Goal of the exercise -> From the data that follows, print exactly the lines starting at the one containing "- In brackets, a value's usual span" and ending at the one containing "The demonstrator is"; include both of them and nothing more.

Dataset extract ->
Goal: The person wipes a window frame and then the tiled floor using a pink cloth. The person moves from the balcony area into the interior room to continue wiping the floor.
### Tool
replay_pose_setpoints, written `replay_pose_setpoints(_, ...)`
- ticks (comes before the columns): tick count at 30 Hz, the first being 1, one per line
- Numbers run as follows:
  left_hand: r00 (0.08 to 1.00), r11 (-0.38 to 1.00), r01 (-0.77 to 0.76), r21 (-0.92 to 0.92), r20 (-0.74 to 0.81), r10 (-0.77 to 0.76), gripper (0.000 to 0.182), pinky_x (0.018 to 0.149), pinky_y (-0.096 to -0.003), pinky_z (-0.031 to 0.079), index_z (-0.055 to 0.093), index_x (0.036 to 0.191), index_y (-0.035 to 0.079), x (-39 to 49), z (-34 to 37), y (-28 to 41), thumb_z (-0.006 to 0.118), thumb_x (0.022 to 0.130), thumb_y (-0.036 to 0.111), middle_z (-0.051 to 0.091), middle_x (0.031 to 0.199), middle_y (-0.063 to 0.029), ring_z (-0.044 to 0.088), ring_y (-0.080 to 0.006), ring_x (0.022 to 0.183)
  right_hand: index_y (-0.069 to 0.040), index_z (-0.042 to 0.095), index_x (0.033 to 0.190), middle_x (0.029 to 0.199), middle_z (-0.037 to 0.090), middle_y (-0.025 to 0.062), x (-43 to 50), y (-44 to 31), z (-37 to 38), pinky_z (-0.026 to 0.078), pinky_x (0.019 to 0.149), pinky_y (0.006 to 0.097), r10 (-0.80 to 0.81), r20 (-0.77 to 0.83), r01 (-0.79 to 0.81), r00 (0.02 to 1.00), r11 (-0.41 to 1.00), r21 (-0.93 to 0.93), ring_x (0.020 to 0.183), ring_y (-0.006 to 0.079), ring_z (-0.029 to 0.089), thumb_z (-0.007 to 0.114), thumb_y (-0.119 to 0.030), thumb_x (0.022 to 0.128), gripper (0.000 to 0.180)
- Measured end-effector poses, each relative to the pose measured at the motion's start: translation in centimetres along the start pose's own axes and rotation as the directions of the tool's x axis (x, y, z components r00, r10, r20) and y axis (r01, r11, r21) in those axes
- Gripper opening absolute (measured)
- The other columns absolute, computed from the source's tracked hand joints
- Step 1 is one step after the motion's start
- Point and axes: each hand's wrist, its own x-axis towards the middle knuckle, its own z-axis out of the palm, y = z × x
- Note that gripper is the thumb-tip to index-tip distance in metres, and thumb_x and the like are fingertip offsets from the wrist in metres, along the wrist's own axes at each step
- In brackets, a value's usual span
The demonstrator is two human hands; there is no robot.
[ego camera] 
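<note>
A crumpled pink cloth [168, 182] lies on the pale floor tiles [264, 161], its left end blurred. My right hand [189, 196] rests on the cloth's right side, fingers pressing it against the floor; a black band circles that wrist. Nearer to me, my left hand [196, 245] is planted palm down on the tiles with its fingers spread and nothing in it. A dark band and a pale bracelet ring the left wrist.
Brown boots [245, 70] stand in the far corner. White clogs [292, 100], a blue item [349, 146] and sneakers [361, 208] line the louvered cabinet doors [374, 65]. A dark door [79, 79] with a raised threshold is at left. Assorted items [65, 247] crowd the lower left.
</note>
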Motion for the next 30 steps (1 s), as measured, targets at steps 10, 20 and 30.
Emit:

Expected answer ->
- In brackets, a value's usual span
The demonstrator is two human hands; there is no robot.

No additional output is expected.